Freddie was sitting in his father's study sorting his mail when Eva burst into the room.
"Anything?" she asked in a rushed and breathless voice. Had she actually run the whole way here when she'd heard that the post had been delivered?
Freddie turned and stared at her a moment before he returned back to his parcel of letters. He set the ribbon aside as his long, thin fingers sorted through the stack.
"Sit down before you faint," he ordered her in a bored voice as he flipped through the letters and read the return addresses on the backs of each of them.
Evangeline sighed dramatically and slumped onto the sofa in a huff.
"Here it is," he said finally as he read the return address that he had been looking for. He slid his letter opener underneath the wax seal and popped it free.
"What does it say?" she badgered him as she turned in her seat.
Freddie cast her a stern glance as he unfolded the papers. "If you would allow me a moment of peace and quiet I would read it and tell you," he grumbled.
Evangeline frowned at him and let air out through her nose as she crossed her arms and tapped her foot impatiently at him as she waited on the couch. He made a grand show of smoothing out every single wrinkle and fold as he first skimmed the letter, and then read through it again more slowly.
"It's postmarked two days after my letter was mailed to him. It is unlikely that he received my inquiry before he sent this one. We will have to wait for the next letter, I suppose," he explained as his eyes went back to skim a particular line again.
"I don't understand… if he had not received your letter yet then why has he written you?" she mused aloud.

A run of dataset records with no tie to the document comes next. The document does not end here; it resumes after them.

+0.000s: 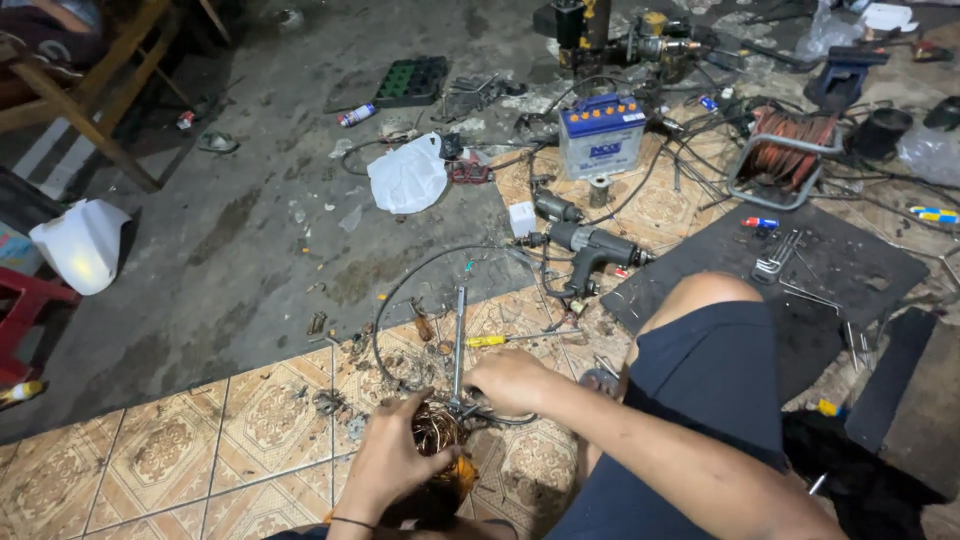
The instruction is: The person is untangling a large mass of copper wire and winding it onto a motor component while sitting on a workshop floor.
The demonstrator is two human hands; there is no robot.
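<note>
Head view looked down on a cluttered floor. At far left stood a red stool [25, 305] and a white jug [80, 245], with a wooden chair [95, 90] behind them on grey concrete [240, 250]. Nearer the middle lay a white bag [407, 176] and a green tray [412, 81]. Low in the frame, on patterned tile [260, 420], the left hand [385, 465] was cupped around a copper coil [438, 432], fingers closed on its side, while the right hand [512, 380] was clamped over the lower end of a metal bar [459, 340] that stood against the coil's top. The coil looked heavy for its size and stiff as a bundle, yet its thin wires would likely bend, snag and scratch; the safest hold seemed to be the outer body, not the loose strands. A yellow-handled screwdriver [500, 339] lay just beyond the right hand. Further right were a grey drill [590, 250], a battery [601, 135], a cable reel [790, 155] and wrenches [775, 255] on a dark mat [850, 270]. The room was dim, gritty and crowded.
</note>
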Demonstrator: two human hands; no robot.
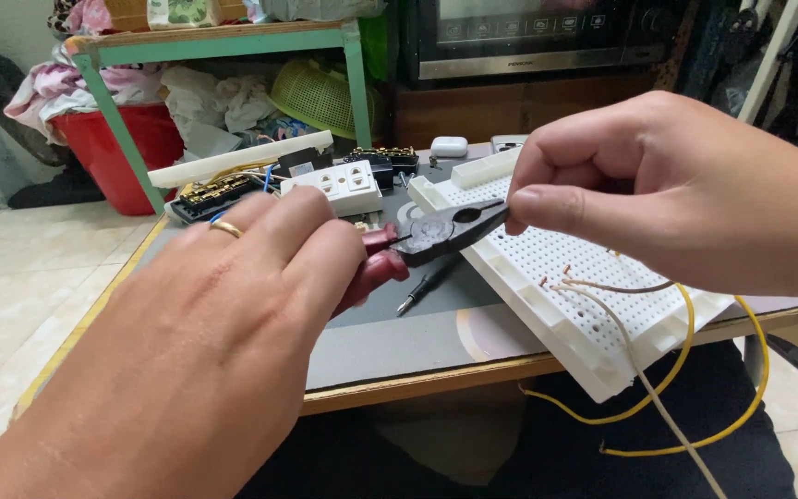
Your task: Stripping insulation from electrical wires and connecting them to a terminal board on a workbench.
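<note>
Two hands are working just above the white breadboard (547, 268). The left hand (223, 342) is gripping the red handles of the pliers (436, 231), closed around them. The right hand (667, 185) is pinching closed at the pliers' tip; what it is pinching I cannot tell. Judging from this, a wire end is being prepared, which needs a steady squeeze. The breadboard is overhanging the table edge (399, 388), with wires (658, 397) hanging below it; free room is lying left of the breadboard.

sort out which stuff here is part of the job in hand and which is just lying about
In use: left hand, pliers, right hand, white breadboard, yellow wire.

Lying about: white socket, screwdriver, red tub, green basket.
</note>
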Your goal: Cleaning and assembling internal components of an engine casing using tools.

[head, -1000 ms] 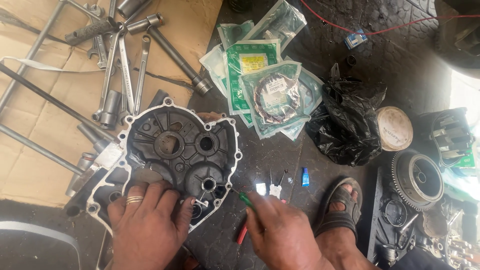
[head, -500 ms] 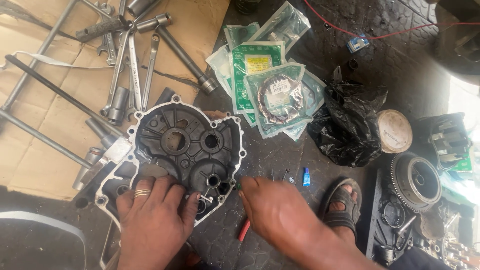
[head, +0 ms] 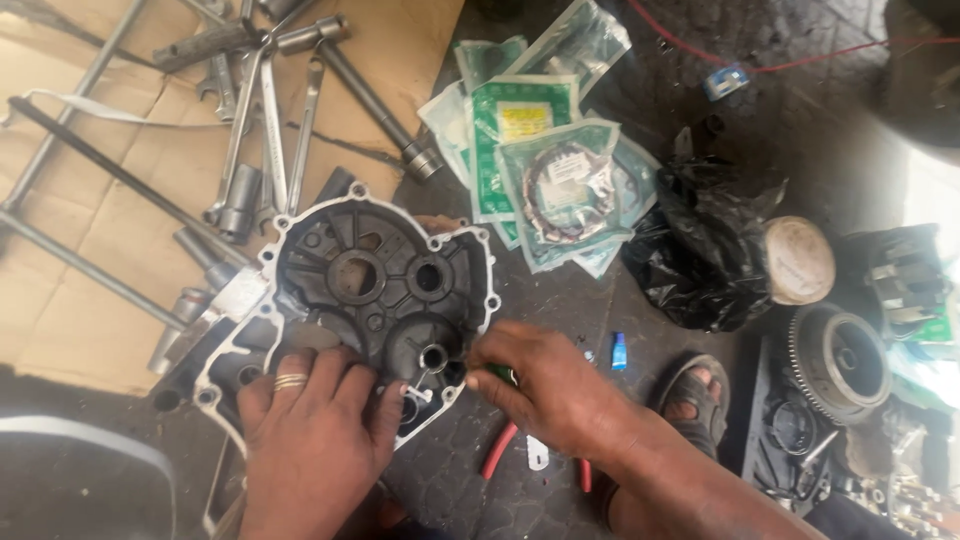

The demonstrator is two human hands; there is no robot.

Freddie folded the letter back up and set it aside nonchalantly as he moved to the next correspondence in his stack. "I do have friends, you know," he muttered.

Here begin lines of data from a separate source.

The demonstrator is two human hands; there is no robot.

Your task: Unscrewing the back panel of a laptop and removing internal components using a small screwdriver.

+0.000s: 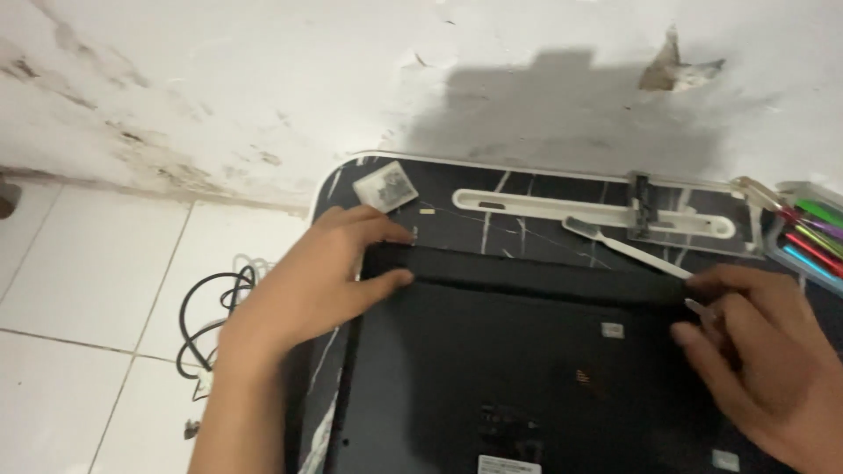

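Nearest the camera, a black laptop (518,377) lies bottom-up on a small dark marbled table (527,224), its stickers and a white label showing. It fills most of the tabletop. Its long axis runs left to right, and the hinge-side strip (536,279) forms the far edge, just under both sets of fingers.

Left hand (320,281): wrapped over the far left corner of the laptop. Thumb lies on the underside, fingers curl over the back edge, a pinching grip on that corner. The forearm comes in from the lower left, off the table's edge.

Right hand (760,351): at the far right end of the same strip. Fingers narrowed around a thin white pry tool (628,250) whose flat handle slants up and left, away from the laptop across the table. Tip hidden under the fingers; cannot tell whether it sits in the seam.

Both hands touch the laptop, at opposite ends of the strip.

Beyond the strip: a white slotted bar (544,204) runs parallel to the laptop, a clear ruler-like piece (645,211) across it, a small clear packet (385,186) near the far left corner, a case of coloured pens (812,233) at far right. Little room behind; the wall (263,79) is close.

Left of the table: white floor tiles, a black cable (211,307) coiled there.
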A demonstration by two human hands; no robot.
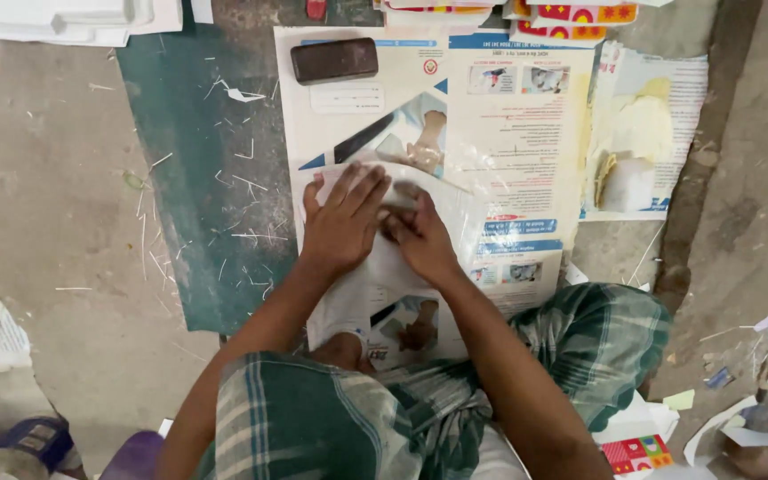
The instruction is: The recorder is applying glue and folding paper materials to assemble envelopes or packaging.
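Dusty grey concrete floor [64, 178], dark green mat [197, 133] strewn with thin paper slivers, daylight

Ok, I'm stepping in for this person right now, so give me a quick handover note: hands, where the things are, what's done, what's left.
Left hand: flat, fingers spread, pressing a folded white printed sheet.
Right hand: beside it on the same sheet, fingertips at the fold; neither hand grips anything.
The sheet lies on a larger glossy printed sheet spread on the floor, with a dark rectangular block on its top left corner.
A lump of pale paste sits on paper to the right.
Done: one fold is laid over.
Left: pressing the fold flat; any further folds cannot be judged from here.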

Evangeline's mumbled non-verbal reply sounded from the general area behind him as he set the dull edge of the letter opener to the wax seal on his next letter. He'd just popped the red blob of wax free when Evangeline grabbed for the folded letter from his teacher.
"That letter is private!" he chided her as he reached to grab it from her hands.
Evangeline frowned at him as she jerked out of reach and unfolded the letter.
"We've never had secrets from one another before," she accused him with narrowed eyes.
Freddie felt the color drain from his face as her eyes skimmed the lines of text within.
"Each passing day waxes more solemn than the next since you are not here next to me, my beloved," she read aloud in a breathy voice as her eyes skimmed the rest of the page.
Evangeline's eyes widened as she read the letter over twice.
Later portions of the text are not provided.